=== Section Start ===

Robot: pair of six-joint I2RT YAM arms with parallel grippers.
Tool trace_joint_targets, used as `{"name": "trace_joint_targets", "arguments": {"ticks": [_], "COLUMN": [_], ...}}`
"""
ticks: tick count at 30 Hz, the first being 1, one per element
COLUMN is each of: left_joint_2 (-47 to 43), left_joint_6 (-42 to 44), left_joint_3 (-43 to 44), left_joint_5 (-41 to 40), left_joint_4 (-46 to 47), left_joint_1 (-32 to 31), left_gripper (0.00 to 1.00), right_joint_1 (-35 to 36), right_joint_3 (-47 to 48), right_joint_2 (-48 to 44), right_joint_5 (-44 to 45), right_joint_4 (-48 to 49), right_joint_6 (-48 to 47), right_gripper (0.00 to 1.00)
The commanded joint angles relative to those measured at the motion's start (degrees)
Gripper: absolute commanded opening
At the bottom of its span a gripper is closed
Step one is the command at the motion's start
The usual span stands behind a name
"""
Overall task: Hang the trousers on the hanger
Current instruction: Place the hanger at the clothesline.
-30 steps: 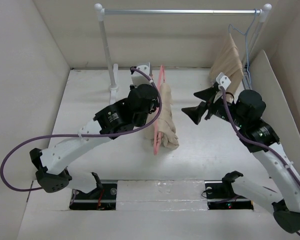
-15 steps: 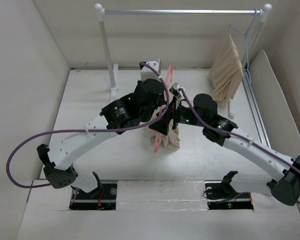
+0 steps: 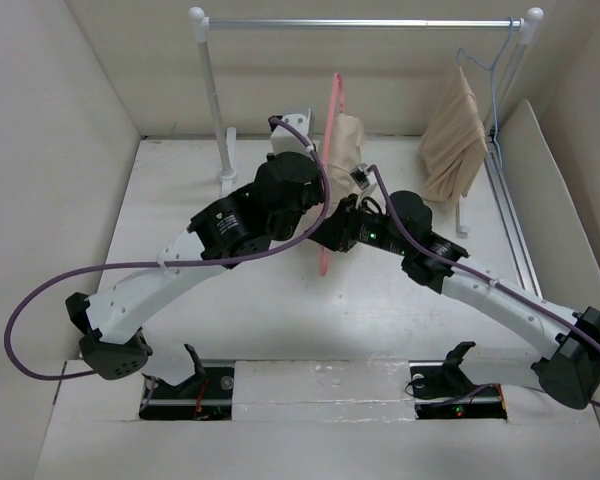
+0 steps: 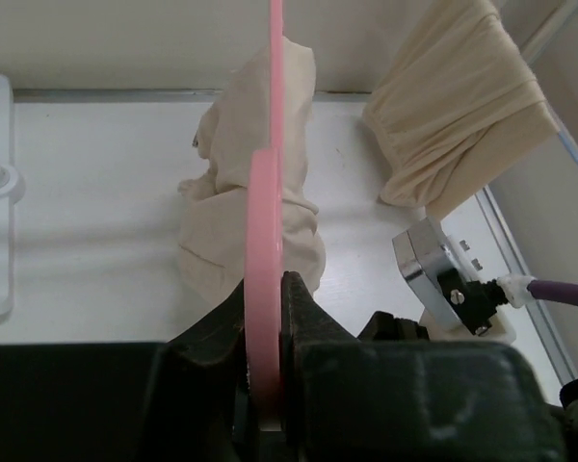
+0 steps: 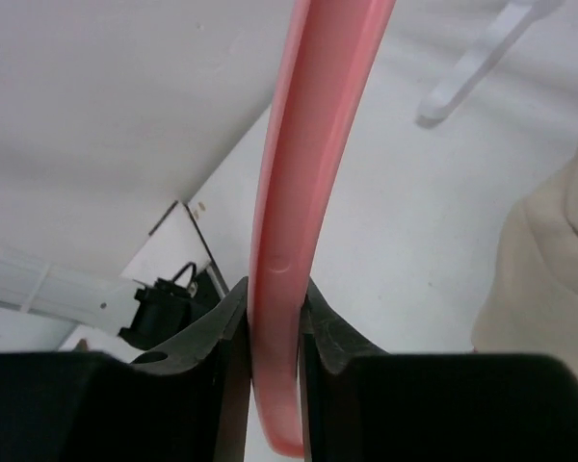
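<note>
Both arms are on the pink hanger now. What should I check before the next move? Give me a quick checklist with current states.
1. Left pincer shut on the hanger: ok.
2. Right pincer shut on the hanger: ok, it presses both sides.
3. Trousers draped on the hanger: ok, though bunched.
4. Trousers lifted clear of the table: cannot tell.
5. Hanger's hook free and pointing at the rail: cannot tell, it is not clearly seen.
6. Rail bare to the left of the wire hanger that carries the other cloth: ok.
</note>
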Motion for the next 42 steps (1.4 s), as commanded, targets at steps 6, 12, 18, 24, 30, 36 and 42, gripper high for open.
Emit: {"name": "trace_joint_targets", "arguments": {"ticks": [6,12,18,24,30,36,42], "left_joint_2": [-0.1,-1.4,-8.2,-14.5,-17.5,-20.6,-20.1], "left_joint_6": [3.8,6.9,7.6,6.4,0.6,-0.6,1.5], "left_joint_3": [8.2,12.5,8.2,-1.5,-8.6,-11.6,-9.6], "left_joint_5": [2.3,5.0,6.9,5.2,4.4,3.8,2.2], "left_joint_4": [11.1,14.0,17.7,17.3,10.4,10.9,10.9], "left_joint_1": [1.1,1.1,1.1,1.1,1.1,1.1,1.1], "left_gripper": [0.36,0.99,0.99,0.99,0.99,0.99,0.99], "right_joint_1": [-0.5,-8.0,-16.1,-28.1,-31.8,-25.3,-18.6], "right_joint_3": [6.2,14.0,19.2,22.7,21.5,22.1,6.9], "right_joint_2": [-0.4,2.0,4.2,8.3,9.4,3.1,-5.5], "right_joint_5": [-2.8,-4.5,-8.3,-13.5,-19.1,-19.3,-16.6], "right_joint_4": [13.0,9.2,5.8,7.5,10.8,1.2,6.0], "right_joint_6": [-0.1,-0.5,-1.3,0.2,5.1,-5.0,0.5], "right_gripper": [0.0,0.0,0.0,0.0,0.0,0.0,0.0]}}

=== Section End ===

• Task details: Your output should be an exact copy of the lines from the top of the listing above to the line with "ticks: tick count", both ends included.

• Task answer:
Robot: pair of six-joint I2RT YAM arms with parallel grippers.
Tool trace_joint_targets, used as `{"name": "trace_joint_targets", "arguments": {"ticks": [_], "COLUMN": [_], ...}}`
"""
ticks: tick count at 30 Hz, the first being 1, one per element

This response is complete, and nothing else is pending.